The suddenness of my new awareness had also been primed by a stunning article -written in the form of a poem- by Siobhan O’Dwyer, a colleague of mine, with her colleagues Sarah Pinto and Sharon McDonough.
The poem/article is written with an academic audience in mind, but I think it speaks to anyone in the current moment who is experiencing an increase of ’emotional labour’ in their everyday working life.
I first read it a year ago and am still reeling from it.

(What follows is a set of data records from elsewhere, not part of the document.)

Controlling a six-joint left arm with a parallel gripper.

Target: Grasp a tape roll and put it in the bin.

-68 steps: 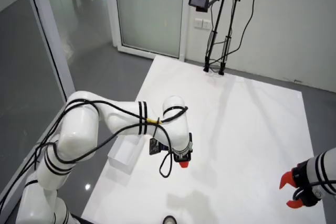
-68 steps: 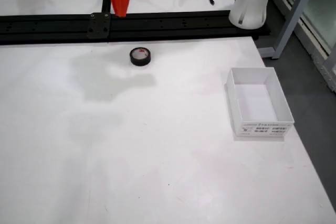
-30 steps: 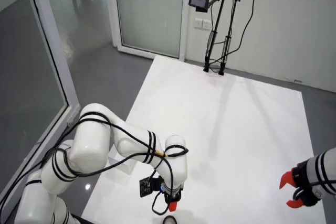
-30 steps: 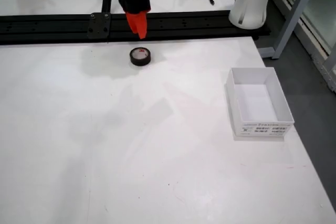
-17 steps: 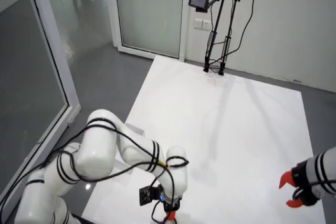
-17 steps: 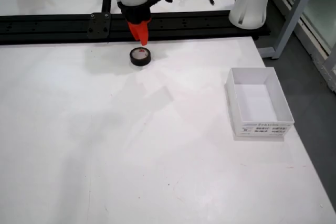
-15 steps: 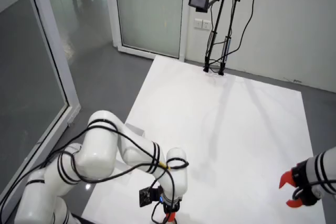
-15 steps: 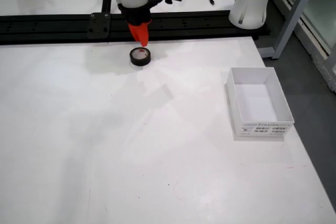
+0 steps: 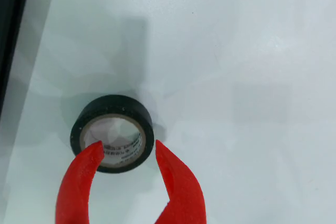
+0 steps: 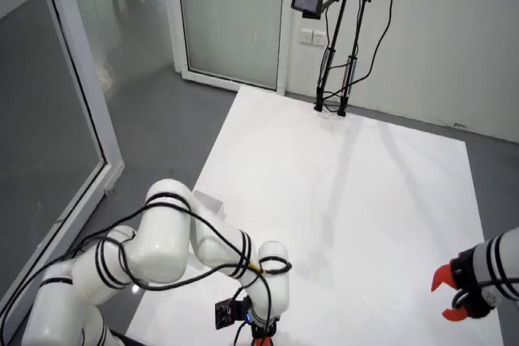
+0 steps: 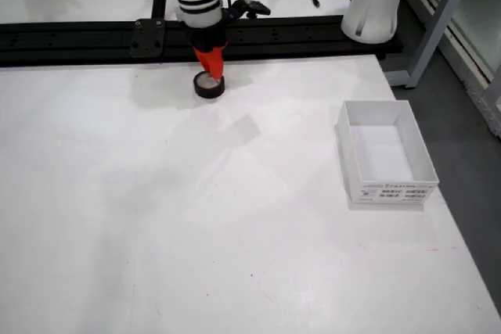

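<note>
The claw (image 9: pixel 126 150) is now lowering onto the tape roll (image 9: pixel 112 132), its red fingers (image 9: pixel 176 187) spread open, one tip over the core and one just outside the black rim. The roll is lying flat on the white counter (image 11: pixel 235 217); the bin (image 11: pixel 385 152) is sitting well apart. Beyond, glass doors (image 10: pixel 231 14) are lining the room.

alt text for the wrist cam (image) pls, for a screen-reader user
A black tape roll lies flat on a white table, seen from above. The open red gripper reaches in from the bottom edge, one fingertip over the roll's core and the other just outside its right rim.
</note>
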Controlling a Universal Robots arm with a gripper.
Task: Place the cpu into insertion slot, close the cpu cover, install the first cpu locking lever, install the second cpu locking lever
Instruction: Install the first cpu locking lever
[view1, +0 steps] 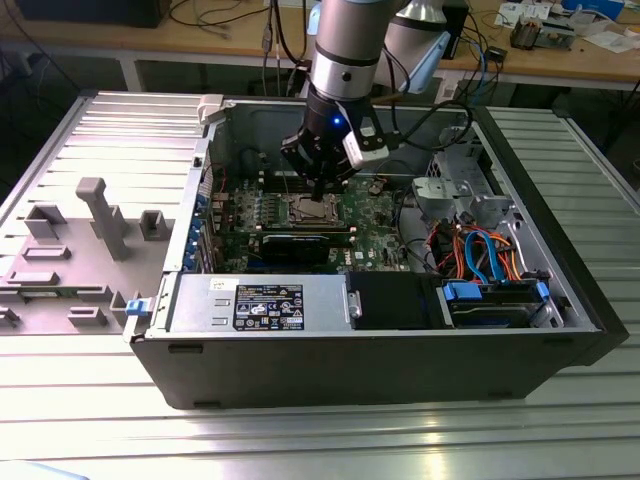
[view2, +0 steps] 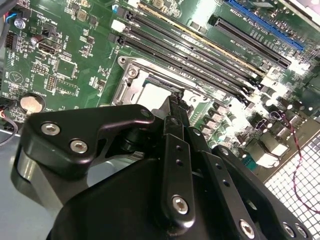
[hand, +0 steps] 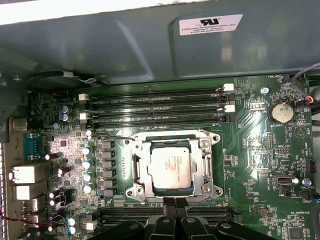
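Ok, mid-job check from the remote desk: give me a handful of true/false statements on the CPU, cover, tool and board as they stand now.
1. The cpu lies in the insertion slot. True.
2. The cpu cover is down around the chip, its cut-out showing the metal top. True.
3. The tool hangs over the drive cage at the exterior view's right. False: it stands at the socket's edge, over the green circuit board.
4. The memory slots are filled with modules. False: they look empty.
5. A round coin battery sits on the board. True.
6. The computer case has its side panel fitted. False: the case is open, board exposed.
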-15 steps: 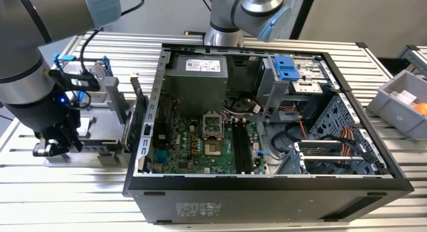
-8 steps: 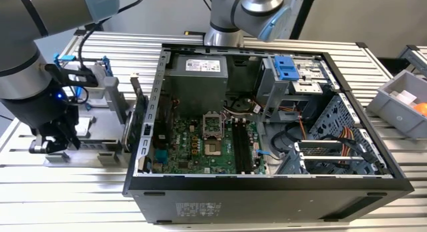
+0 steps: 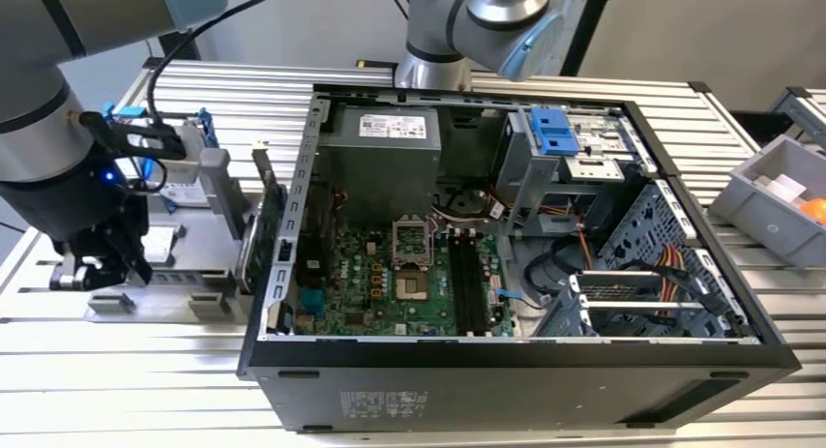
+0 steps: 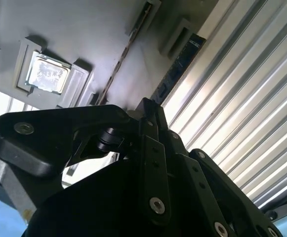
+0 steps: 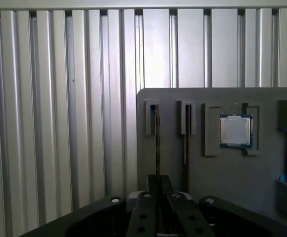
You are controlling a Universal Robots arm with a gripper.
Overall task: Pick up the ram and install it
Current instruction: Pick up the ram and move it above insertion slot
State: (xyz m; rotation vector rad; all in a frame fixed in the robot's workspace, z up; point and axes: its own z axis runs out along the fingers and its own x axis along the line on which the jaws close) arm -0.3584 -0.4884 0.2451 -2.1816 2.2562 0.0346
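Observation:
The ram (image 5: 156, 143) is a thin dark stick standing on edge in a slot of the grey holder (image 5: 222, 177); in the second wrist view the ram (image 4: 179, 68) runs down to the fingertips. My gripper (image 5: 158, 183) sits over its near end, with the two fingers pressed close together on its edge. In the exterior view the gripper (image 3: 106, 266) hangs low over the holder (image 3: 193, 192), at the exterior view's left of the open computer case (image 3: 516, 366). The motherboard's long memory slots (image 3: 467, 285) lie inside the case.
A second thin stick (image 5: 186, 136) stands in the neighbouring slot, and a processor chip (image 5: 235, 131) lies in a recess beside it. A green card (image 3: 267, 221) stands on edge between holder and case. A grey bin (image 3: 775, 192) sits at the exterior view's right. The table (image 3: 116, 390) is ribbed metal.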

The quote below is from the publicly available abstract: ‘Self-care for academics: a poetic invitation to reflect and resist’:
In newspapers and blogs, on Twitter, and in academic papers, stories of struggling academics abound. Substance abuse, depression, failed relationships, and chronic illness are the casualties of a neoliberal university sector that values quantity over quality and demands ever more for ever less. Within the academic literature a growing counter-movement has called for resistance, collective action, and slow scholarship. Much of this work, however, has focused on strategies that can be applied within academia. Little has been written about the activities that academics do outside the university; activities that have no purpose other than enjoyment, rest, and renewal; activities that represent the valuing of the self as a human being, rather than a means of production; activities that could best be defined as self-care.
More details here.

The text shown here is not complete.